Income tax and National Insurance contributions arising in
respect of certain employment related securities and the exercise
of unapproved share options may also be collected through PAYE –
see further in Part 2 below.
Value Added Tax
Value added tax (VAT) is payable on the supply of most goods and
services in the UK by a taxable person (a person who is registered,
or should be registered, for VAT purposes). The standard rate of
VAT is currently 17.5%. Certain supplies are exempt from VAT,
the most important of which relate to finance, insurance,
education, health and some supplies of land.
A business which has made
taxable supplies in excess of £67,000 in the last 12 months, or
anticipates making taxable supplies in excess of £67,000 in the
next 30 days is required to register for VAT and account to HMRC
for it. A business which is registered for VAT must charge VAT on
taxable supplies made by it (known as output tax) but can recover
the VAT charged on supplies made to it (known as input tax) to the
extent that the VAT was incurred for the purposes of making taxable
supplies. VAT will however be a real cost for businesses that are
making exempt supplies.
The basic rule is that supplies are treated as made where
the supplier belongs – e.g., in the UK. However, certain services
are treated as supplied where received. A VAT liability can
therefore arise under the 'reverse charge' provisions where a UK
business receives such supplies from abroad. Similarly, certain
services supplied from the UK may be treated as supplied abroad,
and so fall outside the scope of UK VAT. The types of services
affected include transfers of IPR, some consultancy and other
professional services, supply of staff, telecommunications services
and electronically–supplied services.
Part 2 – Investing in the business
Income tax on employment related shares
Where employees or directors of the business, including those
intending in future to become employees or directors, acquire
shares in the company at less than their actual market value, they
may be charged to income tax on the difference between the price
paid and market value.
If the shares carry certain
types of restrictions, then further income tax charges may arise on
disposal of the shares, or on any change in or lifting of the
restrictions. This can be avoided by making an election
within two weeks of acquisition, which needs to be considered
carefully as the election could also potentially increase any
initial tax charge.
Convertible shares, and
shares which may have an artificially manipulated value may also
give rise to income tax charges.
Where possible, planning should be undertaken prior to
acquisition of the shares so as to minimise the risk of any such
income tax charges arising, either upfront (when there is unlikely
to be cash to meet the tax charge) or on disposal (when capital
gains tax treatment is likely to be preferred to a 40% income tax
charge plus national insurance contributions).
Share options
Granting options to acquire shares in the future may be a
useful way to incentivise employees.
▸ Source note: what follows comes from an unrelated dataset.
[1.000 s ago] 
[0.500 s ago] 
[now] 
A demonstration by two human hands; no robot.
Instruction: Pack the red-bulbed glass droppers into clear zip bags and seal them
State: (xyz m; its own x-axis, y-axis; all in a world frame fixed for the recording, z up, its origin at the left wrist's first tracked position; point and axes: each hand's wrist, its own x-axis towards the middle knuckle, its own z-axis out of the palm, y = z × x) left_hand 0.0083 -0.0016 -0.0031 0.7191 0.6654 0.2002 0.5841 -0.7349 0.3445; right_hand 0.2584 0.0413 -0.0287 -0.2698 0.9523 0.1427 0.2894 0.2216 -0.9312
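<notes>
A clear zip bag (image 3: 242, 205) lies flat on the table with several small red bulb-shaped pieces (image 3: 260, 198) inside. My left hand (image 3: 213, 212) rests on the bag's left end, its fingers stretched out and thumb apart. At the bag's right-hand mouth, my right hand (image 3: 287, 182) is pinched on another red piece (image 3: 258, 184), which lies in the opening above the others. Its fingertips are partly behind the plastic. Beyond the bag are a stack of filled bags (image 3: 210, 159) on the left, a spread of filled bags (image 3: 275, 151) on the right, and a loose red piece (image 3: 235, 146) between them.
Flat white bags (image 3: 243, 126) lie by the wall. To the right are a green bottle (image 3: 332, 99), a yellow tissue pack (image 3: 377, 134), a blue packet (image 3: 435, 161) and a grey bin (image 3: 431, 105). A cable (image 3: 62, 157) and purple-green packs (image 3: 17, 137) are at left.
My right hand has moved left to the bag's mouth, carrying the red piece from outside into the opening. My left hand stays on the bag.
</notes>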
The company would grant
individuals a right to acquire shares in the future upon payment of
a fixed sum, and often conditional upon achieving certain
performance targets. Although income tax charges may arise if the
shares are in fact acquired at an undervalue, there are certain
types of option which receive beneficial tax treatment – the
enterprise management incentive is particularly aimed at smaller
start-up businesses.
Capital gains tax
Where income tax treatment mentioned above does not apply, any
gain on disposal of the shares will be subject to capital gains
tax. Every individual benefits from an annual exemption, currently
£9,600.
From 6 April 2008 all gains
are subject to capital gains tax at a fixed rate of 18%, regardless
of the type of asset or how long they have been owned. However
entrepreneurs' relief may be available to reduce the rate of tax to
10% in respect of shares or assets used in a business if detailed
conditions are fulfilled. The conditions need to be considered in
detail in relation to each individual, but in the case of shares
the main conditions to be fulfilled for the period of at least 12
months prior to the disposal are that:
- the company is a trading
company or the holding company of a trading group
- the individual is an
officeholder or employee of the company (or another member of the
group)
- the individual holds
at least 5% of the ordinary share capital and votes in the
company
Interest relief: shareholders who borrow to
invest in shares in the company may be able to get relief from
income tax in relation to the interest on that borrowing. There are
a number of conditions to be fulfilled, including in relation to
the company’s ownership structure, but the relief may be available
where the company is a trading company and the shareholder is
either an employee/director or owns more than 5% of the share
capital.
EIS relief:
enterprise investment scheme relief was devised to encourage
investment into small start-up companies. The conditions for EIS
relief are complex, but in outline, income tax relief at 20% is
given to individuals investing in qualifying companies on the
amount invested up to £500,000 in any tax year. Gains on any
increase in value of those shares are exempt provided the
individual holds the shares for in excess of three years. Investors
therefore have an immediate income tax relief and the prospect of
tax free growth in their investment.
This is a particularly
attractive scheme for start-up companies wishing to attract venture
capital. However the relief will only be available to companies
with fewer than 50 full time employees who have raised no more than
£2 million in the preceding 12 months under EIS and certain other
reliefs. In addition, companies carrying on certain trades such as
dealing in land, shares, securities or other financial instruments
are excluded from relief.
See:
HMRC's information for those setting up in business
Contacts
Catherine
Robins (Birmingham, 0121 200 1050) or Lynette Jacobs
(Manchester, 0161 250 0100)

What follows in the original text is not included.